[ISSUE #10197] Add traffic size distribution per requestCode in RemotingCodeDistributionHandler by RongtongJin · Pull Request #10198 · apache/rocketmq

RongtongJin · 2026-03-24T06:49:29Z

Which Issue(s) This PR Fixes

Fixes [Enhancement] Add traffic size distribution per requestCode in RemotingCodeDistributionHandler #10197

Brief Description

Add per-requestCode traffic size (bytes) distribution to RemotingCodeDistributionHandler, in addition to the existing request count distribution.

Key changes:

Replace 4 ConcurrentHashMaps with 2 using a composite TrafficStats class (LongAdder count + LongAdder trafficSize)
calcCommandSize() default path: fixed overhead (29 bytes) + body length — O(1), no iteration on hot path
enableDetailedTrafficSize in NettyServerConfig: when enabled, also counts remark + extFields byte lengths. Togglable at runtime via updateBrokerConfig
NettyRemotingServer.printRemotingCodeDistribution() now logs inbound/outbound traffic snapshots

How Did You Test This Change?

Added RemotingCodeDistributionHandlerTest with 10 unit test cases covering: count, traffic with/without body, detailed mode on/off, snapshot reset, multiple requestCodes, non-RemotingCommand passthrough, concurrent correctness, and runtime toggle
Added RemotingCodeDistributionBenchmark (JMH) comparing detail-off vs detail-on across 1/4/8 threads. recordInbound() is called directly (package-private) to isolate recording overhead from Netty pipeline cost

…deDistributionHandler

codecov-commenter · 2026-03-24T07:30:35Z

Codecov Report

❌ Patch coverage is 96.42857% with 2 lines in your changes missing coverage. Please review.
✅ Project coverage is 48.86%. Comparing base (e100743) to head (dd2bb4b).
⚠️ Report is 2 commits behind head on develop.
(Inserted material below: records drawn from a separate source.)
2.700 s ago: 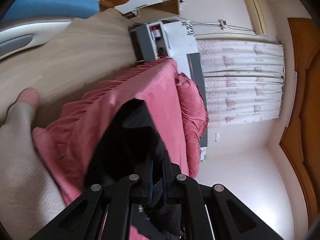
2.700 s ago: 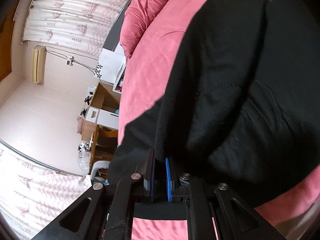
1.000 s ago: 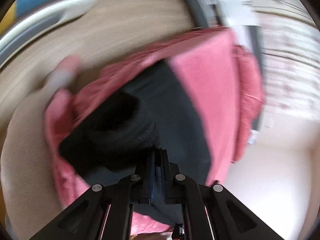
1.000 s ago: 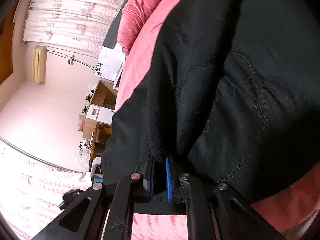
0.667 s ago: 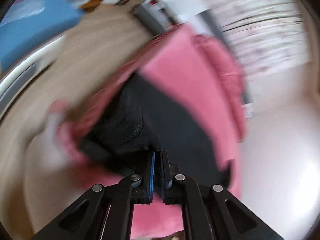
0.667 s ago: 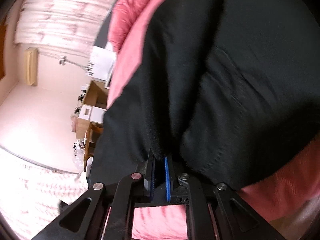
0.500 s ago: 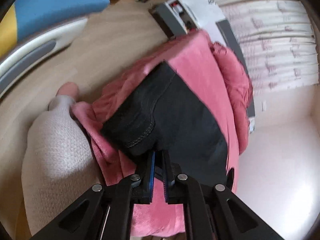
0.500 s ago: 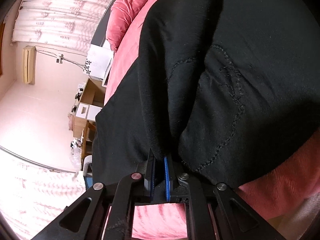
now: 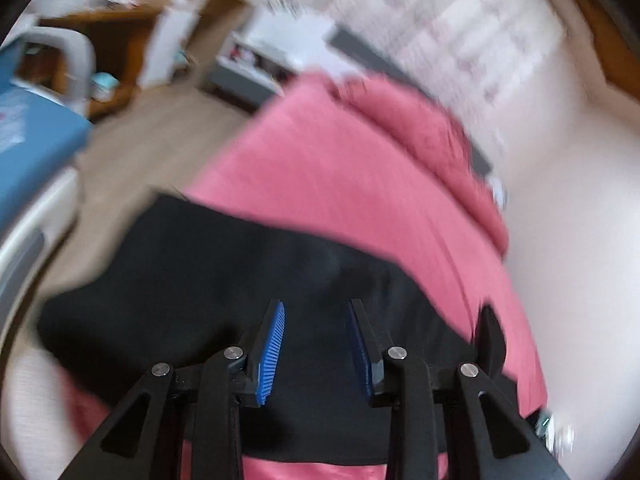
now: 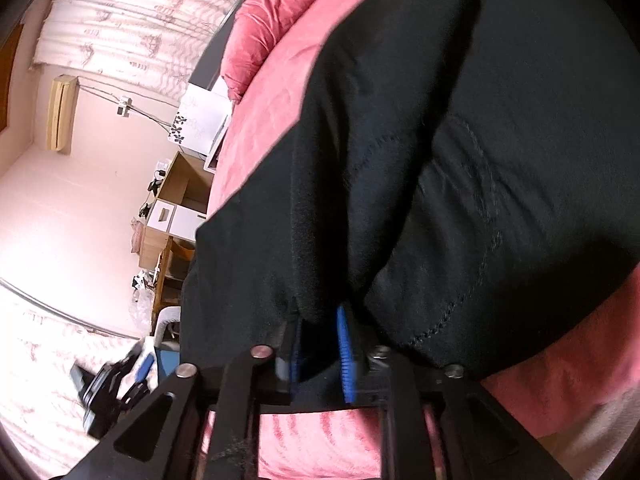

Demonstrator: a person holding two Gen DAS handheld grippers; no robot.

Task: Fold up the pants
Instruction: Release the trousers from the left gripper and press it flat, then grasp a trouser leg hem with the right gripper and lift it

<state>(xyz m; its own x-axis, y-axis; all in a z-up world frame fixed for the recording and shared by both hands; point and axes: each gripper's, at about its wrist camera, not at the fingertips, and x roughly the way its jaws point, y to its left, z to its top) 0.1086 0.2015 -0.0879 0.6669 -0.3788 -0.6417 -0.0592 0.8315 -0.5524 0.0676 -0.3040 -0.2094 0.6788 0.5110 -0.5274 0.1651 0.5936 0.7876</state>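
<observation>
The left gripper (image 9: 316,336) hovers spread above the black pants (image 9: 224,280) on the pink bedspread (image 9: 340,168). The right gripper (image 10: 320,344), parted, straddles their near edge.

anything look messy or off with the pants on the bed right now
Slightly. The black pants lie on the pink bedspread, but near the right gripper the cloth bulges in a rounded hump instead of lying flat. The left gripper is open above them. No damage shows.

Right gripper (image 10: 320,336) jaws' grip, perhaps slack, behind black pants (image 10: 460,160)
</observation>
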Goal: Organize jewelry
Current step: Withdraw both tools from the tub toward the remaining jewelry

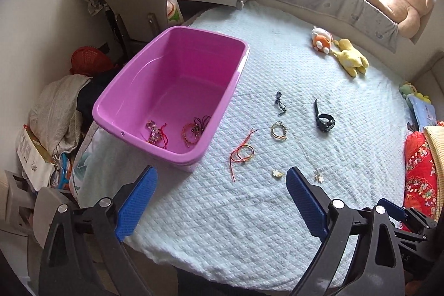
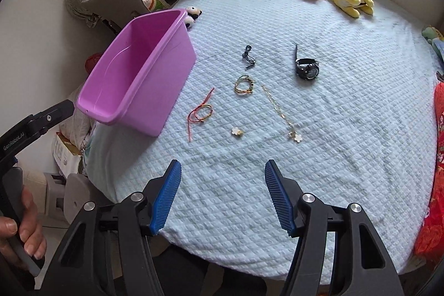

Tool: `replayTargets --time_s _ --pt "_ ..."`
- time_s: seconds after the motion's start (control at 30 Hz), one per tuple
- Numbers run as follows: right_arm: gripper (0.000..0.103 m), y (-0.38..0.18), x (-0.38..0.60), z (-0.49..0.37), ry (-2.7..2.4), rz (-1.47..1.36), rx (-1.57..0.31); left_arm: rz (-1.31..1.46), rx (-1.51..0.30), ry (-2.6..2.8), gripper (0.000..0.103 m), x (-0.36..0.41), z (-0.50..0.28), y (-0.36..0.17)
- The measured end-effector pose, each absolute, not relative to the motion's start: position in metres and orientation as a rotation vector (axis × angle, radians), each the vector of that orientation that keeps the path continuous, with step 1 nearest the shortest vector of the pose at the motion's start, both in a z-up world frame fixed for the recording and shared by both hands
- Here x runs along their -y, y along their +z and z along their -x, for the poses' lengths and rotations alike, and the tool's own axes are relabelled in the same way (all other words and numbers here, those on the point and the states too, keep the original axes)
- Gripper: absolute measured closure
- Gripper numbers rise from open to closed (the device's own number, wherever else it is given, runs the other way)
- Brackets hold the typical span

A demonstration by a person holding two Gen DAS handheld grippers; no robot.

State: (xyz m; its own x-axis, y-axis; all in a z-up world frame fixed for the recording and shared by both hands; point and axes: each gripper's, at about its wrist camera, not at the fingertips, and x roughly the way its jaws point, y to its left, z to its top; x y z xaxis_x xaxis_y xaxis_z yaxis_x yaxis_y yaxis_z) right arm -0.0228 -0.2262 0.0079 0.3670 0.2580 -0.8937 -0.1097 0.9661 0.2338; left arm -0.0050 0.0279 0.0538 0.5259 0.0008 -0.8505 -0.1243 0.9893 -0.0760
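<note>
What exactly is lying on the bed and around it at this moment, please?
Bin: one, purple, left side of bed.
Bracelets in bin: two clusters, red and beaded.
Red cord bracelet: one, beside bin.
Beaded bracelet: one, gold-green.
Dark cord: one, black.
Watch: one, black.
Necklace: one, gold chain.
Flower charm: one, white.
Plush toys: orange, yellow, far side.
Left gripper: jaws open, empty.
Right gripper: jaws open, empty.
</note>
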Motion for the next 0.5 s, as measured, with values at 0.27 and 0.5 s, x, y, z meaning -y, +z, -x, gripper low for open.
replayTargets --time_s 0.27,0.5 --pt "0.043 -0.008 0.270 0.031 0.174 -0.200 -1.175 0.105 -1.076 0.070 0.009 0.008 0.018 0.033" --pt "0.043 -0.029 0.280 0.010 0.099 -0.194 -1.191 0.056 -1.106 0.026 0.008 0.029 -0.003 0.003"
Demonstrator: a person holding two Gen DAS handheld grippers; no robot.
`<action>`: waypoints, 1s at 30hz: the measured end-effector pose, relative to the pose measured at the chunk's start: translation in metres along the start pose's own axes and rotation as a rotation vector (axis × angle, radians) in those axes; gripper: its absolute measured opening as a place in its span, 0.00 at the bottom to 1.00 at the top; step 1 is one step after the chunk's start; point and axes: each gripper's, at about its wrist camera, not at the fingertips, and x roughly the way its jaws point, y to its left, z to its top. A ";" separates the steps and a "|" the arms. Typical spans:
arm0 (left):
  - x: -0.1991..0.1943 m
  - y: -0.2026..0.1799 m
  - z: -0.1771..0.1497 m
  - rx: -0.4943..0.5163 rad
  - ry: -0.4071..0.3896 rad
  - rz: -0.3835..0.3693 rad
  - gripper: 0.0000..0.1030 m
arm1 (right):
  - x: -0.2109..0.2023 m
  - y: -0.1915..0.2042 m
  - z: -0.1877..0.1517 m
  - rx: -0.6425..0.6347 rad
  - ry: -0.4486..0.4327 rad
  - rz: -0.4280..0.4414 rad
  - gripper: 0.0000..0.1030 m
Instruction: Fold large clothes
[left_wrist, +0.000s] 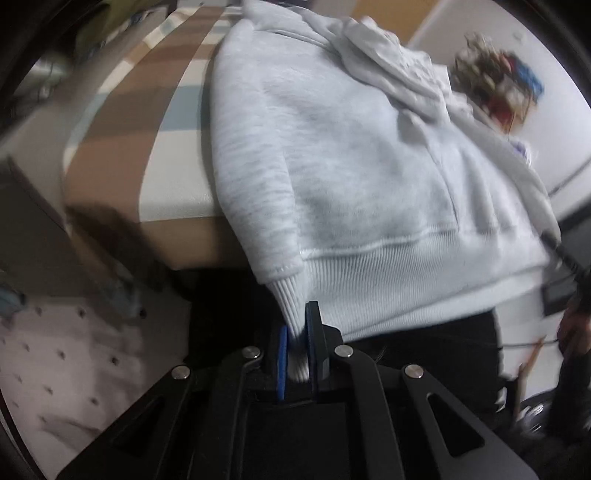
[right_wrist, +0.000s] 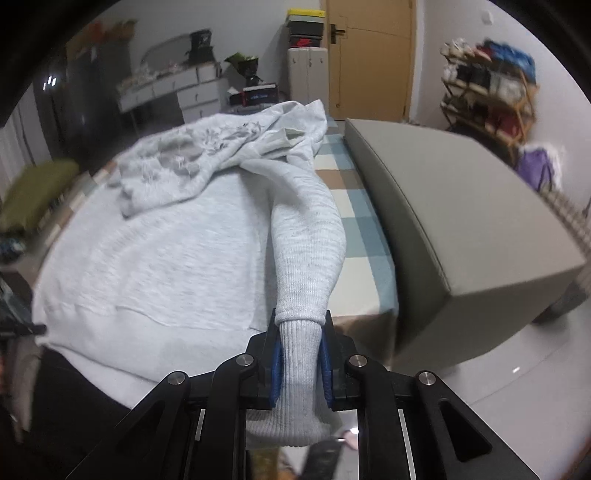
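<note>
At bottom centre of each wrist view, the left gripper (left_wrist: 297, 341) and right gripper (right_wrist: 301, 354) each pinch 1 ribbed sleeve cuff. Beyond them, the grey hoodie (right_wrist: 147, 258) lies on the checked bed (right_wrist: 354, 206). Carry both cuffs inward evenly, keeping the sleeves taut, not twisted.

My left wrist camera looks steeply down along my left gripper (left_wrist: 297, 347), close over the bed's near edge. My right wrist camera looks along my right gripper (right_wrist: 301, 354), slanting across the bed toward the door (right_wrist: 369, 59). Both share the grey hoodie (left_wrist: 351, 166) (right_wrist: 147, 258) and the checked sheet (left_wrist: 155, 110) (right_wrist: 354, 206).
</note>
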 end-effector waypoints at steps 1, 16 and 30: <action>-0.002 0.002 0.000 0.003 0.003 0.018 0.04 | -0.001 0.003 0.000 -0.019 0.006 -0.022 0.16; 0.015 0.023 0.003 -0.238 -0.038 -0.412 0.73 | -0.007 -0.049 0.012 0.431 -0.049 0.554 0.17; 0.031 0.023 0.005 -0.250 -0.133 -0.672 0.03 | 0.030 -0.030 0.011 0.479 0.051 0.680 0.24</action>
Files with missing lines	Patch %	Lines
...ing/protocol/remoting/RemotingProtocolHandler.java	0.00%	1 Missing ⚠️
...emoting/netty/RemotingCodeDistributionHandler.java	96.66%	0 Missing and 1 partial ⚠️

Additional details and impacted files

@@              Coverage Diff              @@
##             develop   #10198      +/-   ##
=============================================
- Coverage      48.93%   48.86%   -0.08%     
+ Complexity     13384    13369      -15     
=============================================
  Files           1373     1373              
  Lines          99924    99940      +16     
  Branches       12908    12913       +5     
=============================================
- Hits           48898    48835      -63     
- Misses         45098    45161      +63     
- Partials        5928     5944      +16

☔ View full report in Codecov by Sentry.
📢 Have feedback on the report? Share it here.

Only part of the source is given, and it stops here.